Przedwczoraj doszło do bardzo poważnego wypadku w Kijowie. Ranny został szef kartingowej ekipy Borsch Racing, Giennadiy Borsch. Sprawcą tego zdarzenia był pijany kierowca Porsche Cayenne, który czołowo zderzył się z busem prowadzonym przez Gienadiya Borscha.
Do wypadku doszło około godz. 21 na ulicy Bohaterów Stalingradu w Kijowie. Prowadzony przez pijanego kierowcę Porsche Cayenne jechał lewym pasem czteropasmowej ulicy i z impetem czołowo uderzył w doskonale znanego polskim kibicom kartingowym Mercedesa Sprintera, którym w przeciwnym kierunku podróżował szef zespołu Borsch Racing. W wyniku wypadku poważnie ranny został Giennadiy Borsch, który ze złamaniami nóg został przewieziony do szpitala. Zdaniem świadków zdarzenia od śmiertelnych obrażeń uratował go zapięty pas bezpieczeństwa.
Kierowca Porsche odniósł lekkie obrażenia. Był pijany i po zdarzeniu zaatakował jednego z policjantów. Próbował również uciec z miejsca zdarzenia.
Giennadiy Borsch jest obecnie w szpitalu. W krótkiej rozmowie z nami zapewnił, że czuje się już lepiej i wszystko będzie dobrze. Życzymy mu szybkiego powrotu do zdrowia.

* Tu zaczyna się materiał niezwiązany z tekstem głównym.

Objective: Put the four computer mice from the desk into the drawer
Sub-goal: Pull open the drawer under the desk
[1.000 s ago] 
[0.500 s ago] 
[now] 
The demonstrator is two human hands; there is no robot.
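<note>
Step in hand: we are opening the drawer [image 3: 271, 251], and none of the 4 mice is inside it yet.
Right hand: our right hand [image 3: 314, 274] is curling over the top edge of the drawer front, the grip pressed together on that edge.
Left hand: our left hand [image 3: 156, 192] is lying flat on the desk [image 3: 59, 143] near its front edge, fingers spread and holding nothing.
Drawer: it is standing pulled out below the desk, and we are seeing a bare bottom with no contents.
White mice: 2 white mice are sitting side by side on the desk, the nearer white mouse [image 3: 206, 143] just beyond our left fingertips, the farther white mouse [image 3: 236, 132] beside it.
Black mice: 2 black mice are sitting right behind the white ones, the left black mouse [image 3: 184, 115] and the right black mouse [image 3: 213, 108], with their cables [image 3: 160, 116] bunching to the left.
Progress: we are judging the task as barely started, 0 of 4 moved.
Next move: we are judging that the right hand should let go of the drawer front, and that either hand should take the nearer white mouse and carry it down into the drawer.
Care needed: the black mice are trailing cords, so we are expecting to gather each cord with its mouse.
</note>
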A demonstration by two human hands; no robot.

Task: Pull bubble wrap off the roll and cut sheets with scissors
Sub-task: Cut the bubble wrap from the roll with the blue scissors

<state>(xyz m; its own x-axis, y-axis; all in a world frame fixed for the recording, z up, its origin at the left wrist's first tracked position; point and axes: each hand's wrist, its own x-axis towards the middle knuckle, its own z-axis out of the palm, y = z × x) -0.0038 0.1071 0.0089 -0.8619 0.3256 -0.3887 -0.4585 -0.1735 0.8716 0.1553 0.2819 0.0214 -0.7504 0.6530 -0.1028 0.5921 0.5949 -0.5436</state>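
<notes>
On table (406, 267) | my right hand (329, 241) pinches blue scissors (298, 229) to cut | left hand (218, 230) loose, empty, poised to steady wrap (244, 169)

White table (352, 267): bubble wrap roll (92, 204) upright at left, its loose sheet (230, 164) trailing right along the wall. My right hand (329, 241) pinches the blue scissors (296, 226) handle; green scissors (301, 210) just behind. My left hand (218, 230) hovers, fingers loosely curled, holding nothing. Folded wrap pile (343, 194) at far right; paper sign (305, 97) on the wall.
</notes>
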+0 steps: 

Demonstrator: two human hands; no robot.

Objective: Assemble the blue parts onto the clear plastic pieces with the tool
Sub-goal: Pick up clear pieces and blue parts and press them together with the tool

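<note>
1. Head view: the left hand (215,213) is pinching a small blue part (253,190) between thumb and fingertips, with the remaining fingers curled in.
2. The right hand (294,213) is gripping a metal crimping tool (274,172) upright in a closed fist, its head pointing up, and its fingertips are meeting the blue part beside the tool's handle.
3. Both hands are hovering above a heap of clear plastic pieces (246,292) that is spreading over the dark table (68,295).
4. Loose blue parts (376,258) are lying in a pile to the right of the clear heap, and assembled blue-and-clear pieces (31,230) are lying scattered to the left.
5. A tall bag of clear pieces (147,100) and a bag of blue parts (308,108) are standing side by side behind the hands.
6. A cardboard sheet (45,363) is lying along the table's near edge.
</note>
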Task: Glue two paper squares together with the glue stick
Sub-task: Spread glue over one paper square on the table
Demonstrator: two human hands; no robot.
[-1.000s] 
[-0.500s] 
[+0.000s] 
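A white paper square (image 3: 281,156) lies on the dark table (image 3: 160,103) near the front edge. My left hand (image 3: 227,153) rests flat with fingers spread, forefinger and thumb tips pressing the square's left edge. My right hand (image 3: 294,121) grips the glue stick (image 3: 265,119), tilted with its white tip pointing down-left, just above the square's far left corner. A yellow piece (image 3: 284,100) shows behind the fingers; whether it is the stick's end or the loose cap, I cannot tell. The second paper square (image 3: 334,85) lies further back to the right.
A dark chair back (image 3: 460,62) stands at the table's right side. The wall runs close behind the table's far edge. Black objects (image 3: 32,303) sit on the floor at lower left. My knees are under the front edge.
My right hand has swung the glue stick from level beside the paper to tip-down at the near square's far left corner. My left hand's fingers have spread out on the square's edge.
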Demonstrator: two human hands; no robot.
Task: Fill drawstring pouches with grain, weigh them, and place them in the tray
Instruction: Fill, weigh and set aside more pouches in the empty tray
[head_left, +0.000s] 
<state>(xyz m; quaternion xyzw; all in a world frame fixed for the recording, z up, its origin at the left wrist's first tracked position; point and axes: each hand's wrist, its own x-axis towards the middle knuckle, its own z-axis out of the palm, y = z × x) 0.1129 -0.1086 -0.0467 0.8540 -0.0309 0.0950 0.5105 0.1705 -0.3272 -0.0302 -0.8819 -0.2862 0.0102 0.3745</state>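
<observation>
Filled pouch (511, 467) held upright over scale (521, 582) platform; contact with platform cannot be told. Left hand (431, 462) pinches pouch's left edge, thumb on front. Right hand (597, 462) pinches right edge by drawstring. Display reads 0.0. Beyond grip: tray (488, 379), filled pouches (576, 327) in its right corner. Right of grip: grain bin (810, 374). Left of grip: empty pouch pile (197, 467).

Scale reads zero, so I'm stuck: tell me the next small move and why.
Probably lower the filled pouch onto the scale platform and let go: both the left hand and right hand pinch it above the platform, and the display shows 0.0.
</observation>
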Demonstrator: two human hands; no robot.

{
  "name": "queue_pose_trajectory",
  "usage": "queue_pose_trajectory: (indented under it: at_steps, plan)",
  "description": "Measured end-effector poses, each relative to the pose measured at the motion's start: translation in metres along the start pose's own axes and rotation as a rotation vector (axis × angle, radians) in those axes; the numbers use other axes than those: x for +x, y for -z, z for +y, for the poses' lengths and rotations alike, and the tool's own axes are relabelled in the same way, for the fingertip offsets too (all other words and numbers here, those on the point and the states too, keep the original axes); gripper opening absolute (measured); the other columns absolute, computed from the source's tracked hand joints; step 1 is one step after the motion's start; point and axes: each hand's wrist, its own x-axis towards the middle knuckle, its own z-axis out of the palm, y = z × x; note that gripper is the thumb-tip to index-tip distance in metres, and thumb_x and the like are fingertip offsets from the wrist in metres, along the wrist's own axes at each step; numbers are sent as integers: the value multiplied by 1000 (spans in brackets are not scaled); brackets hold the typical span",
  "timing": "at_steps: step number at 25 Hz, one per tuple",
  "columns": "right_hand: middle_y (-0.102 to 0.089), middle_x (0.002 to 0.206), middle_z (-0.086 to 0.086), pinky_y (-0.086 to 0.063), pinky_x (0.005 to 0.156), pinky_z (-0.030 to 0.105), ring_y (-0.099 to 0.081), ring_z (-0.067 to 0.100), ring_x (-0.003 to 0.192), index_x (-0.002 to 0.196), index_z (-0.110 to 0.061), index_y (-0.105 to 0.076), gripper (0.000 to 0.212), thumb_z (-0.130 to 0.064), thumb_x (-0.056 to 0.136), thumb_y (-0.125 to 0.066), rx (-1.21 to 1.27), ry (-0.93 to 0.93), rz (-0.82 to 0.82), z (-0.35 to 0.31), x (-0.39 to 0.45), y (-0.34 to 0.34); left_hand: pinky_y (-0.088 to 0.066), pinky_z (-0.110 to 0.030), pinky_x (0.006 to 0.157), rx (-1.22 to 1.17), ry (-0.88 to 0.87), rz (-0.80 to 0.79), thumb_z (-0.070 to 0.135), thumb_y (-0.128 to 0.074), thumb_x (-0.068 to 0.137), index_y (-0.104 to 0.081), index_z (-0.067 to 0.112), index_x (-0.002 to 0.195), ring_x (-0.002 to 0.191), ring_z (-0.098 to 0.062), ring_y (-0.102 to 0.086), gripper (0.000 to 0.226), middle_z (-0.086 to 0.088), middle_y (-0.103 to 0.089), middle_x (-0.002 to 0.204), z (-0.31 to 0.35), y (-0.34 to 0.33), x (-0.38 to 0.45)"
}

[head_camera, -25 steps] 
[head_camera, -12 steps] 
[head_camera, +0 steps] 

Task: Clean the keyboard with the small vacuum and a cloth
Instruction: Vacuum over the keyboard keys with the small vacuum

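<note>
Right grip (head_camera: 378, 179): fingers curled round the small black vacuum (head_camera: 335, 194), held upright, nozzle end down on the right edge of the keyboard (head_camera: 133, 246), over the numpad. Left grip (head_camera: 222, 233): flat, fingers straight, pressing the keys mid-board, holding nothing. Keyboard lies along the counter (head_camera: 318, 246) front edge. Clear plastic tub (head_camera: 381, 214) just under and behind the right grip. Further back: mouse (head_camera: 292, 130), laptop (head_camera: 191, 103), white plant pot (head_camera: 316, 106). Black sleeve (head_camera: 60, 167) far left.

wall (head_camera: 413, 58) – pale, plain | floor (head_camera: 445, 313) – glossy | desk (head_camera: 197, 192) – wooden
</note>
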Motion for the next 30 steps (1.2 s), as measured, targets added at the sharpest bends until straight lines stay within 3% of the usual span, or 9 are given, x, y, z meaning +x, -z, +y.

Ekipa Borsch Racing wielokrotnie uczestniczyła w rozgrywkach kartingowych w Polsce, głównie w pucharze Rotax Max Challenge Poland. W barwach zespołu ścigali się na polskich torach między innymi Tymofii Stepashko, Slava Putiatin, Rita Shchygolieva. Edgar Antilogov czy Rostislav Kostina. Drużyna ścigała się również w Central Eastern Europe Rotax Max Challenge.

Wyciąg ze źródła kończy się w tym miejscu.